▶ [Task prompt] Word for word, restate all of the data shown below.

········

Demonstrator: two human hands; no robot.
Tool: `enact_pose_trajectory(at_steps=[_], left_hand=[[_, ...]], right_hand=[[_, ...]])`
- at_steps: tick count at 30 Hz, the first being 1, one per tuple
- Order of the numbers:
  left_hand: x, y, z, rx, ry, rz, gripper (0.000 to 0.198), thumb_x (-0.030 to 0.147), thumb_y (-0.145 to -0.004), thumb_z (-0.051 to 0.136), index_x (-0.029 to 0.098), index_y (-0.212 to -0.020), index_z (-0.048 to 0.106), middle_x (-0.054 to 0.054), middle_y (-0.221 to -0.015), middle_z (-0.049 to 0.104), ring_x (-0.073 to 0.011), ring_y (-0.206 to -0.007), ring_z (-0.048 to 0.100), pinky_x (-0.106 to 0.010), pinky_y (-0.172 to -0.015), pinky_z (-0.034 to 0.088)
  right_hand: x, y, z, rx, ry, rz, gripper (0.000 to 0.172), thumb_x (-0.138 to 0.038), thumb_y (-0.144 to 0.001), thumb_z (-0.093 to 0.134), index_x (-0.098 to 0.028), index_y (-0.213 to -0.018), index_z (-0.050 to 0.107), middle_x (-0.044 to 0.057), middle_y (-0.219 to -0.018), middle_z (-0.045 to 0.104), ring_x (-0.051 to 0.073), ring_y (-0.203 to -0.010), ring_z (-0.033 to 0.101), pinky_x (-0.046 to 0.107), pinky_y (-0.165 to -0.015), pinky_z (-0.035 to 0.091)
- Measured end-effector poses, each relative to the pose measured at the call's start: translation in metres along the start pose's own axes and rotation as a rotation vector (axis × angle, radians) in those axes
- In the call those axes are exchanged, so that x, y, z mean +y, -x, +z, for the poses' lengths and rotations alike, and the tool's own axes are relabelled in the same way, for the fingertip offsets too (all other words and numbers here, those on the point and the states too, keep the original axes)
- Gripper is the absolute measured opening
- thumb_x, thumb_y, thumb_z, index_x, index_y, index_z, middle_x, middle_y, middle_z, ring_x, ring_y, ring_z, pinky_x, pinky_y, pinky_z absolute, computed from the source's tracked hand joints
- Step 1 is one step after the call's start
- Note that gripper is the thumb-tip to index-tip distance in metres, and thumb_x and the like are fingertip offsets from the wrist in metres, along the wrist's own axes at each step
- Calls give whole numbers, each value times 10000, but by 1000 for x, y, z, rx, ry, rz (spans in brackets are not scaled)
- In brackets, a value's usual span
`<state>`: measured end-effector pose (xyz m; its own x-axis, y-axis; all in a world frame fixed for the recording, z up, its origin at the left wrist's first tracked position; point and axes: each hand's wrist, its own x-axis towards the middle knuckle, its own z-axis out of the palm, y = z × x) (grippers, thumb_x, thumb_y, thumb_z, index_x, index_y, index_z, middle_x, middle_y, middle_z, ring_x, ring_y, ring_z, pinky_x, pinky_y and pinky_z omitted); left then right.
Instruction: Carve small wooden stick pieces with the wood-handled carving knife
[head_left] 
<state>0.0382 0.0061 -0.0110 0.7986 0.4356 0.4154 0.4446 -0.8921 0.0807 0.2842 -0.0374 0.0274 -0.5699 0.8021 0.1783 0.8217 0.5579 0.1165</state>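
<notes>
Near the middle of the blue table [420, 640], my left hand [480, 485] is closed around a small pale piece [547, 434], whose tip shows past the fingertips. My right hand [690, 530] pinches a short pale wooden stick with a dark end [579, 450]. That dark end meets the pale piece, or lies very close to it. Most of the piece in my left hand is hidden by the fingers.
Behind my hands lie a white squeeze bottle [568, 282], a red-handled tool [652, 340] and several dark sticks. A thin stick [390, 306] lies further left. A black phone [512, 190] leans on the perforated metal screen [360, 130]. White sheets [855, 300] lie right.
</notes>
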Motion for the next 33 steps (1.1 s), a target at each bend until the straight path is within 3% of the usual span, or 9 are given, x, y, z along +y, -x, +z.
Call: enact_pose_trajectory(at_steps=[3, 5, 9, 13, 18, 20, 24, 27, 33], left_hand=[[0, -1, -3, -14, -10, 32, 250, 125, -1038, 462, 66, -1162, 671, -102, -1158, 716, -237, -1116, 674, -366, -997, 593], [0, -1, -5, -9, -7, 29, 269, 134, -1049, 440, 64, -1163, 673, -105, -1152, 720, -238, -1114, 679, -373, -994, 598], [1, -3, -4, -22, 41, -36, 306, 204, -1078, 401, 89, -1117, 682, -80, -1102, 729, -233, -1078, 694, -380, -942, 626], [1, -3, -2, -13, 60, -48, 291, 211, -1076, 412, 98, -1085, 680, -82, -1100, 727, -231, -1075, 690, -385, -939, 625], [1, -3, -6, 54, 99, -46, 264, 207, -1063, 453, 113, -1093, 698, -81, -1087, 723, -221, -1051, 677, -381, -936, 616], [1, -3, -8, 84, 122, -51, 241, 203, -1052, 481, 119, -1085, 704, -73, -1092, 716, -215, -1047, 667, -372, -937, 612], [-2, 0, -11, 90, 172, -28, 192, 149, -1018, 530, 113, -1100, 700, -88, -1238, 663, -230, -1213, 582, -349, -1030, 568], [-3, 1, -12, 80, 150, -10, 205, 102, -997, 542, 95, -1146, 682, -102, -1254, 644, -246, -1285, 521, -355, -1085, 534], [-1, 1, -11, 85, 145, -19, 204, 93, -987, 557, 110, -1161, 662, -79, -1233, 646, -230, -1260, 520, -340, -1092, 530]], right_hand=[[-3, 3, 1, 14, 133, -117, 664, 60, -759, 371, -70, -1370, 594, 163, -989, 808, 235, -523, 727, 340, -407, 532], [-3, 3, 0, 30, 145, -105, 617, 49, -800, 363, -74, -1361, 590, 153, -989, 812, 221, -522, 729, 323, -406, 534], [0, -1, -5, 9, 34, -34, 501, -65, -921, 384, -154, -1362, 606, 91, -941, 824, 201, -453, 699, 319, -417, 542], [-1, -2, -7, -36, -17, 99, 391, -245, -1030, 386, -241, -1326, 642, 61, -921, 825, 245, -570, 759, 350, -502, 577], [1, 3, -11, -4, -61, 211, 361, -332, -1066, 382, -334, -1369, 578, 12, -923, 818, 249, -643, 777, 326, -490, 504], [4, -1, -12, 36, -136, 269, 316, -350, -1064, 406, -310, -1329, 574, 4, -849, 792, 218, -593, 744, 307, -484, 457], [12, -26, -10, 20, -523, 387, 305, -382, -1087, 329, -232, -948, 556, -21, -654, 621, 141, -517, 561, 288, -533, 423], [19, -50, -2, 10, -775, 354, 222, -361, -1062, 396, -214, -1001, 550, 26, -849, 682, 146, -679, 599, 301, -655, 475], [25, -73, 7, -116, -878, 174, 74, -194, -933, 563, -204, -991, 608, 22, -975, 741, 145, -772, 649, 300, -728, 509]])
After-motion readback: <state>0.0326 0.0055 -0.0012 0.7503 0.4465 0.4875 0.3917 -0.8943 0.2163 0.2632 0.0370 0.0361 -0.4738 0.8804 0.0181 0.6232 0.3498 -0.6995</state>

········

▶ [Output for this exercise]
Demonstrator: two human hands; no robot.
Tool: `enact_pose_trajectory(at_steps=[_], left_hand=[[_, ...]], right_hand=[[_, ...]])`
- at_steps: tick count at 30 Hz, the first being 1, one per tuple
- Order of the numbers:
  left_hand: x, y, z, rx, ry, rz, gripper (0.000 to 0.198), thumb_x (-0.030 to 0.147), thumb_y (-0.145 to -0.004), thumb_z (-0.051 to 0.136), index_x (-0.029 to 0.098), index_y (-0.212 to -0.020), index_z (-0.048 to 0.106), middle_x (-0.054 to 0.054), middle_y (-0.221 to -0.015), middle_z (-0.049 to 0.104), ring_x (-0.073 to 0.011), ring_y (-0.206 to -0.007), ring_z (-0.048 to 0.100), pinky_x (-0.106 to 0.010), pinky_y (-0.172 to -0.015), pinky_z (-0.034 to 0.088)
  right_hand: x, y, z, rx, ry, rz, gripper (0.000 to 0.172), thumb_x (-0.138 to 0.038), thumb_y (-0.144 to 0.001), thumb_z (-0.093 to 0.134), index_x (-0.098 to 0.028), index_y (-0.213 to -0.018), index_z (-0.050 to 0.107), middle_x (-0.044 to 0.057), middle_y (-0.219 to -0.018), middle_z (-0.045 to 0.104), ring_x (-0.051 to 0.073), ring_y (-0.203 to -0.010), ring_z (-0.033 to 0.101), pinky_x (-0.046 to 0.107), pinky_y (-0.165 to -0.015), pinky_z (-0.035 to 0.091)
- Measured end-effector poses, each relative to the pose measured at the call's start: translation in metres along the start pose's own axes and rotation as a rotation vector (axis × angle, radians) in those axes
- In the call those axes are exchanged, so that x, y, z mean +y, -x, +z, for the poses' lengths and rotations alike, and the tool's own axes are relabelled in the same way, for the fingertip offsets too (all other words and numbers here, those on the point and the states too, keep the original axes)
- Gripper is the absolute measured opening
- thumb_x, thumb_y, thumb_z, index_x, index_y, index_z, middle_x, middle_y, middle_z, ring_x, ring_y, ring_z, pinky_x, pinky_y, pinky_z absolute, computed from the source's tracked hand joints
- Step 1 is one step after the call's start
- Note that gripper is the thumb-tip to index-tip distance in metres, and thumb_x and the like are fingertip offsets from the wrist in metres, along the wrist's own axes at each step
- Calls give whole numbers, each value times 10000, but by 1000 for x, y, z, rx, ry, rz (spans in brackets are not scaled)
- In brackets, a value's usual span
`<state>`: measured end-effector pose (xyz m; its own x-axis, y-axis; all in a world frame fixed for the recording, z up, its origin at the left wrist's first tracked position; point and axes: each hand's wrist, its own x-axis towards the middle knuckle, its own z-axis out of the palm, y = z × x) (grippers, thumb_x, thumb_y, thumb_z, index_x, index_y, index_z, middle_x, middle_y, middle_z, ring_x, ring_y, ring_z, pinky_x, pinky_y and pinky_z omitted); left then right.
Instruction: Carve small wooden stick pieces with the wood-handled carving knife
[head_left] 
<state>0.0382 0.0061 -0.0110 0.7986 0.4356 0.4154 0.4446 -0.8921 0.0807 0.2842 -0.0374 0.0274 -0.5699 0.8021 0.1783 0.8217 0.5579 0.1165</state>
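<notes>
Near the middle of the blue table [420, 640], my left hand [480, 485] is closed around a small pale piece [547, 434], whose tip shows past the fingertips. My right hand [690, 530] pinches a short pale wooden stick with a dark end [579, 450]. That dark end meets the pale piece, or lies very close to it. Most of the piece in my left hand is hidden by the fingers.
Behind my hands lie a white squeeze bottle [568, 282], a red-handled tool [652, 340] and several dark sticks. A thin stick [390, 306] lies further left. A black phone [512, 190] leans on the perforated metal screen [360, 130]. White sheets [855, 300] lie right.
</notes>
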Motion for the next 33 steps (1.1 s), a target at each bend until the straight path is within 3% of the usual span, or 9 are given, x, y, z along +y, -x, +z.
Call: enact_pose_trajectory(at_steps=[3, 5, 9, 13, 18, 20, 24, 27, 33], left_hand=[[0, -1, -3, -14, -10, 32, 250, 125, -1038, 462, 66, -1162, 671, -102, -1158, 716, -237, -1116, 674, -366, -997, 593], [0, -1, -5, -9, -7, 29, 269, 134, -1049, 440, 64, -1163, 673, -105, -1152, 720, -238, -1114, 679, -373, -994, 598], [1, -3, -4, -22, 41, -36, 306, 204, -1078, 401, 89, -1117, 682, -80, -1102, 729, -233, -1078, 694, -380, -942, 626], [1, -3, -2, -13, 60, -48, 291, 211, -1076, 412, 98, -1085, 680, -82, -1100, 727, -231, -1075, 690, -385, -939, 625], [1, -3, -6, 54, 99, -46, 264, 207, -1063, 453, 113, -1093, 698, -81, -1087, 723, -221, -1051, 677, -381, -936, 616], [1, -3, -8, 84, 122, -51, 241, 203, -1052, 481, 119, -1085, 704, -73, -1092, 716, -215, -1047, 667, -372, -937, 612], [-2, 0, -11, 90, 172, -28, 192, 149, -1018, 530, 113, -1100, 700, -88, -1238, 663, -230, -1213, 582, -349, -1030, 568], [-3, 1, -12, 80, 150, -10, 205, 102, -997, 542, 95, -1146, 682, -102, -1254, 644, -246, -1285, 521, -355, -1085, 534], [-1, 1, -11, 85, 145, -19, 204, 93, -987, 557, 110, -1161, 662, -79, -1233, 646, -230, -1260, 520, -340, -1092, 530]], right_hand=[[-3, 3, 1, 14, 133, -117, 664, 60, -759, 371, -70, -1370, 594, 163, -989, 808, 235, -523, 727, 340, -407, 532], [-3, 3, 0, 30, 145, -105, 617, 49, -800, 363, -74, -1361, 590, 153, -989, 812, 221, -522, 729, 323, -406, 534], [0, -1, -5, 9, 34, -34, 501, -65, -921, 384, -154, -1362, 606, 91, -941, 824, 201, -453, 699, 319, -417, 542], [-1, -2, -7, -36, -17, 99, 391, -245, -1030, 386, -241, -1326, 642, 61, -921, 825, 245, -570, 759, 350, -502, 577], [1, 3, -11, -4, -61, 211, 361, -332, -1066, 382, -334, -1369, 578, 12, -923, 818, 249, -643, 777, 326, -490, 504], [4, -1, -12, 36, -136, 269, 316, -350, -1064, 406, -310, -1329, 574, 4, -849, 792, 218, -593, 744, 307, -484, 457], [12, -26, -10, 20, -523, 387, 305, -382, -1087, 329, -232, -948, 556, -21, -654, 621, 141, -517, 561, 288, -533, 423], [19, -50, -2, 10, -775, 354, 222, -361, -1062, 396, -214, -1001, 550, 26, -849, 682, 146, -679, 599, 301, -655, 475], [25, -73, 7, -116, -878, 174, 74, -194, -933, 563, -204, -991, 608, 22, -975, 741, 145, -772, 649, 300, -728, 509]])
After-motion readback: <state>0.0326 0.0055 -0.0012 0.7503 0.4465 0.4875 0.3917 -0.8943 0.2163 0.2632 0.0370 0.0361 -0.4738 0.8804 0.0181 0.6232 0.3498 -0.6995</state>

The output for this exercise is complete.